**TASK TO COMPLETE**
Exactly as given, write out the lines from the one containing "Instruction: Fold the" through the end of the listing, with both ends included and nothing else.

**SUPPLIED DATA**
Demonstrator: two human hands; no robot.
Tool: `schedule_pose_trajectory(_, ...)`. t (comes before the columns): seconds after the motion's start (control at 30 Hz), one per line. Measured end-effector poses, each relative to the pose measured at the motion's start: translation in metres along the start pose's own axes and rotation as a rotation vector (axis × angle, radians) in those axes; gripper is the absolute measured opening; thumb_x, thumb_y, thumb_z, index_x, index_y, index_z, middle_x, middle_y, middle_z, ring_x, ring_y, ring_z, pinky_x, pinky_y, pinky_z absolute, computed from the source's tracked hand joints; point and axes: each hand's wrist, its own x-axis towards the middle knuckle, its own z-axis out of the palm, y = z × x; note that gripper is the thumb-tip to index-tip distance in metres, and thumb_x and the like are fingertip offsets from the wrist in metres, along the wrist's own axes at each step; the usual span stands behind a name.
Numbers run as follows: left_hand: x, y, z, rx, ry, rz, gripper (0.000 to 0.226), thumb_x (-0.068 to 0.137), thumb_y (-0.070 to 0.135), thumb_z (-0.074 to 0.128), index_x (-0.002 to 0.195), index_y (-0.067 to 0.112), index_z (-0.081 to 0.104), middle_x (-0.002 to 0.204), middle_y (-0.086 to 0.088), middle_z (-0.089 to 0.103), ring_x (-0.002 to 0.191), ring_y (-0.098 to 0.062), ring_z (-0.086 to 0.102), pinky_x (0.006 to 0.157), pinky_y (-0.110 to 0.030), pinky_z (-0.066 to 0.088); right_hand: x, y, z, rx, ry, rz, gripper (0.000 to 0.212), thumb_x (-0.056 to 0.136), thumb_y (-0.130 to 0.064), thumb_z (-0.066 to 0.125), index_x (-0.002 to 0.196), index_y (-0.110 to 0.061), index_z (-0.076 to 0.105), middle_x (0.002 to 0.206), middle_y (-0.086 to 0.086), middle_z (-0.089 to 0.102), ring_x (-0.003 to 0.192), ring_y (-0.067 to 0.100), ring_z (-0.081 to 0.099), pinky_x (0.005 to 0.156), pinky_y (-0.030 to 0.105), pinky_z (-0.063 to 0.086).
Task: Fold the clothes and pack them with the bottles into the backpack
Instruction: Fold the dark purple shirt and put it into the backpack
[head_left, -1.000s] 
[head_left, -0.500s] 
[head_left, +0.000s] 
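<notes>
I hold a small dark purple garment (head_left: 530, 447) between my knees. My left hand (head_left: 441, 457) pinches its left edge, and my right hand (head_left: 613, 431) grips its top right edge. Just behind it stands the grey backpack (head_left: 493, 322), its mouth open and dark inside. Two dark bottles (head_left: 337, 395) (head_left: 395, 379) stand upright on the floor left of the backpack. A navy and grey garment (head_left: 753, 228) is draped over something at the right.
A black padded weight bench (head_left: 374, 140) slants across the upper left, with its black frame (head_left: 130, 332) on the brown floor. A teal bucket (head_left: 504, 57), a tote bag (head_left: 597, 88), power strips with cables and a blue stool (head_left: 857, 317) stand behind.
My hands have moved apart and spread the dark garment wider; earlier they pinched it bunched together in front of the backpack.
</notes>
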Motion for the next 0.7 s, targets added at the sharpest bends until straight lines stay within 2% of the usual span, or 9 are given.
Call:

**RESULT FOR THIS EXERCISE**
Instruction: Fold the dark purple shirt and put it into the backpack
[head_left, -1.000s] 
[head_left, -0.500s] 
[head_left, +0.000s] 
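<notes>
I hold a small dark purple garment (head_left: 530, 447) between my knees. My left hand (head_left: 441, 457) pinches its left edge, and my right hand (head_left: 613, 431) grips its top right edge. Just behind it stands the grey backpack (head_left: 493, 322), its mouth open and dark inside. Two dark bottles (head_left: 337, 395) (head_left: 395, 379) stand upright on the floor left of the backpack. A navy and grey garment (head_left: 753, 228) is draped over something at the right.
A black padded weight bench (head_left: 374, 140) slants across the upper left, with its black frame (head_left: 130, 332) on the brown floor. A teal bucket (head_left: 504, 57), a tote bag (head_left: 597, 88), power strips with cables and a blue stool (head_left: 857, 317) stand behind.
My hands have moved apart and spread the dark garment wider; earlier they pinched it bunched together in front of the backpack.
</notes>
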Motion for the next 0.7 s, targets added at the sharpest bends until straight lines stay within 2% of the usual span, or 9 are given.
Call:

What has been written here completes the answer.